Aim of the exercise: One number, and no other words, should make up the answer: how many lines of the listing contain the string "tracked".

Data provided:
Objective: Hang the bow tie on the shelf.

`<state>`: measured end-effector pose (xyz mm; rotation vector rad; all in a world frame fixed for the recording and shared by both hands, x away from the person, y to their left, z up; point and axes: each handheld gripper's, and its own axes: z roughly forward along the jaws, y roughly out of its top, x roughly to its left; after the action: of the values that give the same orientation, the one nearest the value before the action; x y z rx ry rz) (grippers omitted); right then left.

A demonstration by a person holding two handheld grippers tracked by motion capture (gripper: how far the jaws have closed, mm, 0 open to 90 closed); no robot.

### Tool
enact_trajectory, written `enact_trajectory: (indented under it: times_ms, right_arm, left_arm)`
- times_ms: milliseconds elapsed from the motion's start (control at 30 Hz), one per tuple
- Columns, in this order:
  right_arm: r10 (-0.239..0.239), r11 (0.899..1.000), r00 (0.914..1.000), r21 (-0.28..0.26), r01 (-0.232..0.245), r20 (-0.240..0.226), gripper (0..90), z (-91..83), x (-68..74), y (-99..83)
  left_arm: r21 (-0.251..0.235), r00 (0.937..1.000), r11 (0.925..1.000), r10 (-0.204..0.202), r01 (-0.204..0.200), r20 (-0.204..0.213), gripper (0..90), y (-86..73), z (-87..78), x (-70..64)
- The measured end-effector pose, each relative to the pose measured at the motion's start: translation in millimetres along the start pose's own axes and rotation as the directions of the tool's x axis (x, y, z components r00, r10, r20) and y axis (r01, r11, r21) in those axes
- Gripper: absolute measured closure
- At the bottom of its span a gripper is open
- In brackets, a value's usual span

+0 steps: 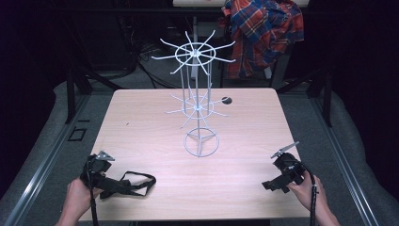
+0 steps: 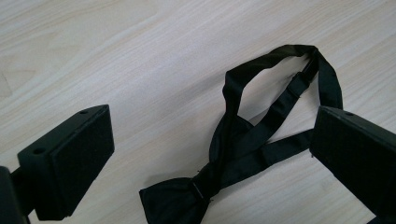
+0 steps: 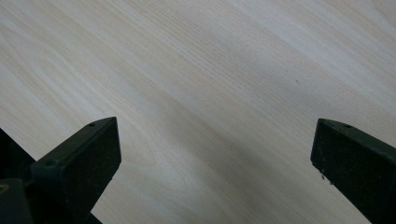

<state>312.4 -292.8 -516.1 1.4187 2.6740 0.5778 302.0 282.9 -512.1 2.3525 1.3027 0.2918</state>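
We see the left gripper point(image 2: 210, 154), jaws apart, over a black fabric bow tie point(image 2: 243, 154); the right gripper point(image 3: 215, 168), jaws apart, is well right of it.

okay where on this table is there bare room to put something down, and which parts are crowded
Bare wood lies between the wire rack's ring base and the near table edge, bordered by the bow tie and the right hand-held gripper. The strips either side of the rack are free too. It is crowded at the near left corner, where the left hand-held gripper hangs open over the tie.
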Motion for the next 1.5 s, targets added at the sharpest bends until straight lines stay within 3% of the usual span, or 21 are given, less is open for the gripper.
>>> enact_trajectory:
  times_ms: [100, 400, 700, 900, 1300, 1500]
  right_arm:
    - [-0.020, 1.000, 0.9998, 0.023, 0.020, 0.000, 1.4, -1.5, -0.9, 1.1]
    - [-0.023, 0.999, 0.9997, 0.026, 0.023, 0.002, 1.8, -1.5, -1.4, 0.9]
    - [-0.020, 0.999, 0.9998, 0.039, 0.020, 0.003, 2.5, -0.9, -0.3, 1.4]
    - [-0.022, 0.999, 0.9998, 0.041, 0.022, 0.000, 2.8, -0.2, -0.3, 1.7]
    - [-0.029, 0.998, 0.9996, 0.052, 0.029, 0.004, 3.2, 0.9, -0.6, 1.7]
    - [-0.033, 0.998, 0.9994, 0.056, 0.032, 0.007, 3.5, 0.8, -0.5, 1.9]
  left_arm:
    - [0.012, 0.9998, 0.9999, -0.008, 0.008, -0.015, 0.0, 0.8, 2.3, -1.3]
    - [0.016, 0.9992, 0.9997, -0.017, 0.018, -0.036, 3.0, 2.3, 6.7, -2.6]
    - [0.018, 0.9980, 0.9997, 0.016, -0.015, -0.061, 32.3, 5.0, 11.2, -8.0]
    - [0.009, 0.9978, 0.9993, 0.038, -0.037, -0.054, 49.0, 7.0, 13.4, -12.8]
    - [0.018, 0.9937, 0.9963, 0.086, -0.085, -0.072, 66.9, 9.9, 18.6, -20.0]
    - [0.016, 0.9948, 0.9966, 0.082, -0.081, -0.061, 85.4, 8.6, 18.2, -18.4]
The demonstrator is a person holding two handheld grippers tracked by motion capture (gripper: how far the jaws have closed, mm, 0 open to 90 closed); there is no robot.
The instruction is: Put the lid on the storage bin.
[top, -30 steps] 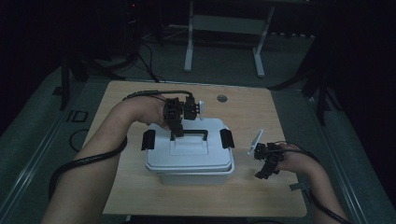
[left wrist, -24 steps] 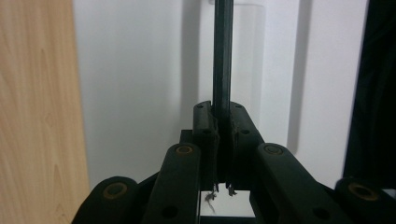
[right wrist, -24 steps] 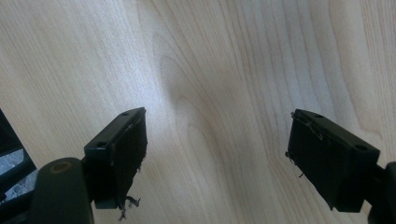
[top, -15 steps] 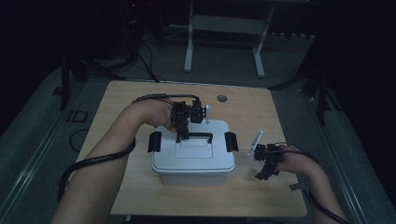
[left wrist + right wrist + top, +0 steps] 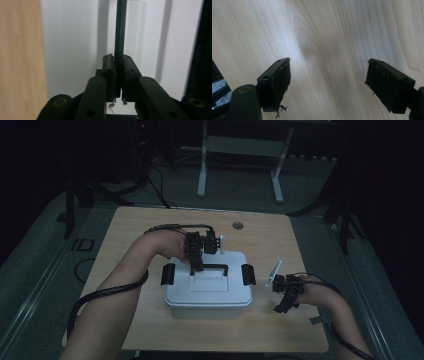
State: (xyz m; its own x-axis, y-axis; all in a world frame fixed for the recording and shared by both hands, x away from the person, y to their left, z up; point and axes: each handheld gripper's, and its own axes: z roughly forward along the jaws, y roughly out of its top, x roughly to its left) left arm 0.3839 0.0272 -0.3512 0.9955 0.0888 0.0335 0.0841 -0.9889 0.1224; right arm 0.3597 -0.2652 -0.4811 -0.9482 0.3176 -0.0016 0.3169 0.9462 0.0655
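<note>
In the high view, a white lidded storage box sits near the middle of the wooden table, its long axis running parallel to the near edge, with a black latch at each short end. The left gripper clamps the left end of the box's black handle.

In the left gripper view, the jaws pinch the handle bar, which runs straight away from them over the white lid.

In the right gripper view, the right gripper hangs wide open over bare wood, off the box's right end.
</note>
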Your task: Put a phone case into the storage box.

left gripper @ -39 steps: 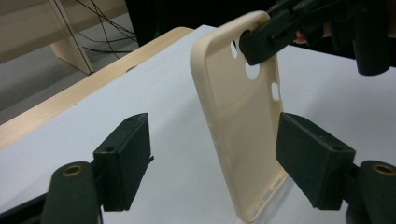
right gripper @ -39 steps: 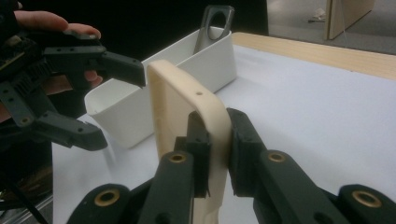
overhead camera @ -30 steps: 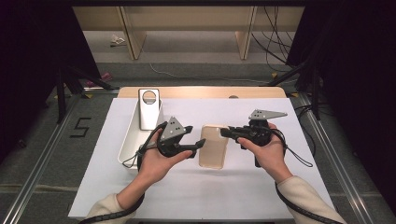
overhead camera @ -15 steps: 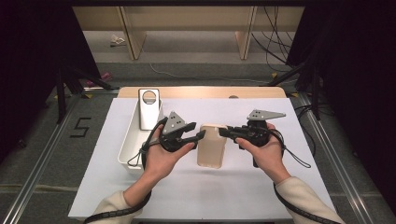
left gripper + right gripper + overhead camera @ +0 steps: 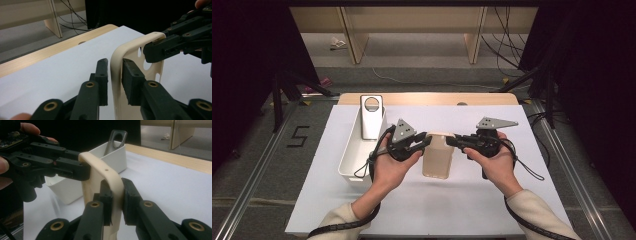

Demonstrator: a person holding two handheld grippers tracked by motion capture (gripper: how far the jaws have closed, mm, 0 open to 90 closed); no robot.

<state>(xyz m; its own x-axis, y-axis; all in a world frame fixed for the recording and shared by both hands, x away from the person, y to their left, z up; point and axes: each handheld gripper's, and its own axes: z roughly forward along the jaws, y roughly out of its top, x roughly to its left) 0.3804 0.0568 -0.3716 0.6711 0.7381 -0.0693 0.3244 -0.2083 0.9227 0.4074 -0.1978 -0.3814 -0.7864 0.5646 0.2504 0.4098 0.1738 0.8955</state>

Expected output: 3